Given data:
========================================
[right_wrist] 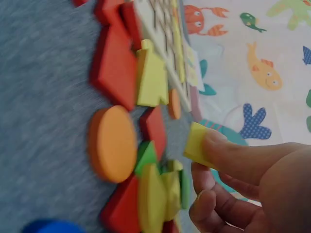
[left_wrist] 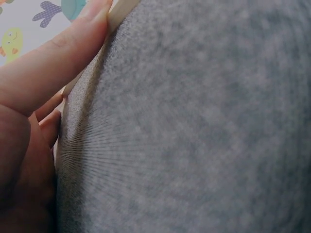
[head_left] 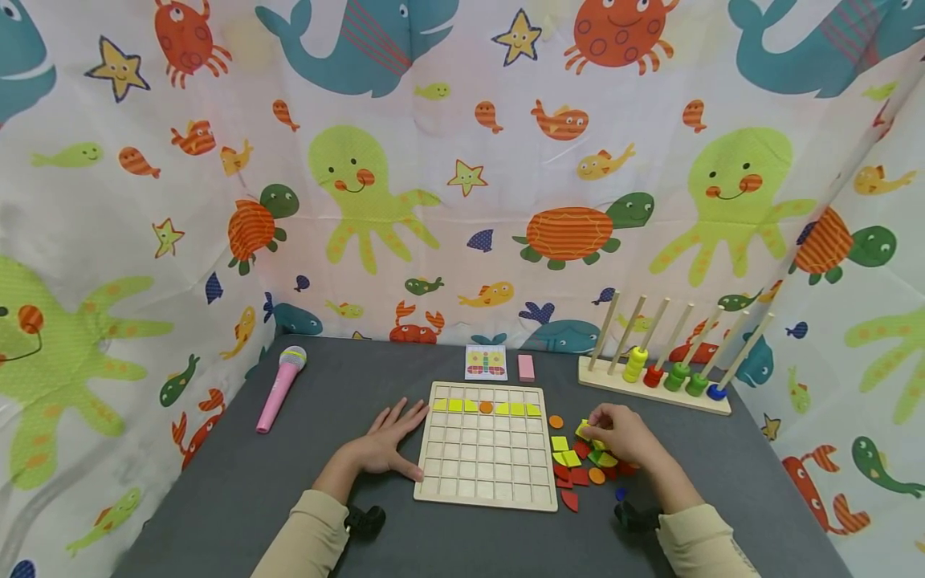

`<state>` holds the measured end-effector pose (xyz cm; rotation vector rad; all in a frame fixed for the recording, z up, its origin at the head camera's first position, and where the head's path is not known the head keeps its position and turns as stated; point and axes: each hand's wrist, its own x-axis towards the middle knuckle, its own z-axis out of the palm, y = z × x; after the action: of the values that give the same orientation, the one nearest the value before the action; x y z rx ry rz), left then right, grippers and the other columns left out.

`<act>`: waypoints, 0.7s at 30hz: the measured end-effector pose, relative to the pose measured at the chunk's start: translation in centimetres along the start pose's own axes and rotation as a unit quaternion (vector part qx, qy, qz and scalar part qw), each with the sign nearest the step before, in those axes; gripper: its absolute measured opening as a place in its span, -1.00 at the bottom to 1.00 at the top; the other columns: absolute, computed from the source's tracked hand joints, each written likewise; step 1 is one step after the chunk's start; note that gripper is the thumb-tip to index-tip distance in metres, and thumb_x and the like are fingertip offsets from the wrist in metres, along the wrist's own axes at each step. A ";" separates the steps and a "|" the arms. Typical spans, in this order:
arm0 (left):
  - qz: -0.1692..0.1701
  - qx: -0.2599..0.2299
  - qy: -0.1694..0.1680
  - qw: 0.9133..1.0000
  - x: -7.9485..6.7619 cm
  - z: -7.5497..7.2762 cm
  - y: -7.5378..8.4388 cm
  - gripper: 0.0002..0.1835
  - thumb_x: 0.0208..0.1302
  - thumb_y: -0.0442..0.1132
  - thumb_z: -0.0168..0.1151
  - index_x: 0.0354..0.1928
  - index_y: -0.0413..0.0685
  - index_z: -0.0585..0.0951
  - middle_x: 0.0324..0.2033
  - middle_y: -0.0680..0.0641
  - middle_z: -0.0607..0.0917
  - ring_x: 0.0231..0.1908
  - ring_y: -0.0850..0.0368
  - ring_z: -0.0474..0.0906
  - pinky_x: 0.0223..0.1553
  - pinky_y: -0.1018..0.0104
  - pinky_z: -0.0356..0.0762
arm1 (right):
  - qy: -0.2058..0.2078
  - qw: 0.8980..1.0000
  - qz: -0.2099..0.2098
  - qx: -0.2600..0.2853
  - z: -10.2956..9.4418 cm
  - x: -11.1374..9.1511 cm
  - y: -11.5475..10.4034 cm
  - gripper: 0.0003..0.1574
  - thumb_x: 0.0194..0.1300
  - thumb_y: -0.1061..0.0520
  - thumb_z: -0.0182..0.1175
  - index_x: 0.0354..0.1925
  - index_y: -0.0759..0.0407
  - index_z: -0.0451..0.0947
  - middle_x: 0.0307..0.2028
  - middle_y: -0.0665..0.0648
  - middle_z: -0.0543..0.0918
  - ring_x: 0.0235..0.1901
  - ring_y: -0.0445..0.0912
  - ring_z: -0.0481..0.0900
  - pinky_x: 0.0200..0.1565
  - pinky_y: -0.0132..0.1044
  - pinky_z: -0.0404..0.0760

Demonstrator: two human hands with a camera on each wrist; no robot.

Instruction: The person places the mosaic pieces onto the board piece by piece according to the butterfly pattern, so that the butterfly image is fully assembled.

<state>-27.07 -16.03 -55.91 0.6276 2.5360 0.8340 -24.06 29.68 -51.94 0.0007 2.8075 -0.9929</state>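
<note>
Where the right hand (head_left: 620,433) hovers: over the loose tiles (head_left: 560,444), to the right of the board (head_left: 486,482); thumb and fingertip pinch a small yellow tile (right_wrist: 196,141), seen in the right wrist view apart from the pieces beside it.
Side opposite: the left hand (head_left: 383,443) lies at the left edge, fingers straight and spread; its thumb touches the rim near the lower corner.
Wooden grid: flat on the dark grey surface (head_left: 361,369), between the two hands; its second row from the far side carries six yellow tiles (head_left: 455,406), three to each side of an orange disc (head_left: 486,408).
Scattered pieces: just beside the grid's right edge, several overlapping; yellow, red and green shapes, orange rounds; a blue piece (head_left: 621,494) at the near side.
Beyond the grid: a card (head_left: 486,363) with a butterfly pattern; a pink block (head_left: 525,368) just to its right.
Far right: a peg rack (head_left: 600,375), bearing yellow, red, green and blue rings low on its pegs.
Far left: a pink microphone (head_left: 280,391), lying well apart from the grid.
Backdrop: a white curtain (head_left: 448,217), printed with sea animals.
</note>
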 end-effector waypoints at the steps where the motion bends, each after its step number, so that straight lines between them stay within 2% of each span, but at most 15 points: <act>1: 0.000 0.001 0.000 1.000 0.0 0.0 0.0 0.37 -0.18 0.41 0.52 0.63 0.29 -0.05 0.63 0.05 -0.12 0.59 -0.13 -0.47 0.48 -0.32 -0.48 | 0.006 1.000 0.000 0.004 -0.1 0.1 -0.3 -0.72 0.32 0.00 0.38 -0.23 0.16 0.57 -0.38 0.08 0.59 -0.41 -0.06 0.46 -0.37 -0.26 0.47; 6: 0.006 0.004 -0.001 1.000 0.1 0.0 -0.3 0.39 -0.20 0.45 0.50 0.63 0.30 -0.07 0.63 0.08 -0.14 0.60 -0.11 -0.48 0.49 -0.28 -0.49 | 0.020 1.000 -0.005 0.023 0.3 1.0 -2.3 -0.72 0.35 -0.04 0.35 -0.19 0.14 0.59 -0.36 0.08 0.61 -0.39 -0.05 0.48 -0.36 -0.25 0.49; 11: 0.008 0.006 0.001 1.000 0.3 0.2 -0.8 0.41 -0.24 0.48 0.49 0.63 0.28 -0.06 0.63 0.09 -0.14 0.60 -0.08 -0.48 0.49 -0.28 -0.46 | 0.029 0.998 -0.023 0.040 1.5 2.4 -5.2 -0.74 0.33 -0.02 0.37 -0.20 0.13 0.61 -0.37 0.08 0.61 -0.36 -0.04 0.48 -0.35 -0.26 0.49; 21: 0.009 0.001 -0.002 1.000 0.0 0.0 -0.3 0.39 -0.22 0.45 0.50 0.63 0.30 -0.06 0.63 0.07 -0.15 0.60 -0.11 -0.49 0.48 -0.30 -0.48 | 0.012 0.994 -0.073 0.086 5.7 4.1 -10.4 -0.88 0.29 0.07 0.41 -0.28 0.10 0.71 -0.43 0.05 0.63 -0.37 -0.06 0.47 -0.38 -0.27 0.43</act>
<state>-27.21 -16.26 -56.13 0.6532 2.5327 0.8351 -27.83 17.82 -50.46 -0.1743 2.7656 -1.2743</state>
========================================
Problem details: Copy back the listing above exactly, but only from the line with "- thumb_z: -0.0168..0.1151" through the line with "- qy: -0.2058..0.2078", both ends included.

Result for this task:
  - thumb_z: -0.0168..0.1151
  - index_x: 0.0354..0.1928
  - index_y: -0.0413..0.0685
  - index_z: -0.0585..0.0951
  - middle_x: 0.0324..0.2033
  - middle_y: -0.0680..0.0641
  - middle_z: -0.0607..0.0917
  - ring_x: 0.0231..0.1908
  - ring_y: -0.0850..0.0368
  - ring_z: -0.0474..0.0906
  - pinky_x: 0.0223..0.1553
  - pinky_y: -0.1018..0.0104
  - pinky_z: -0.0356..0.0762
arm1 (right):
  - qy: -0.2058..0.2078

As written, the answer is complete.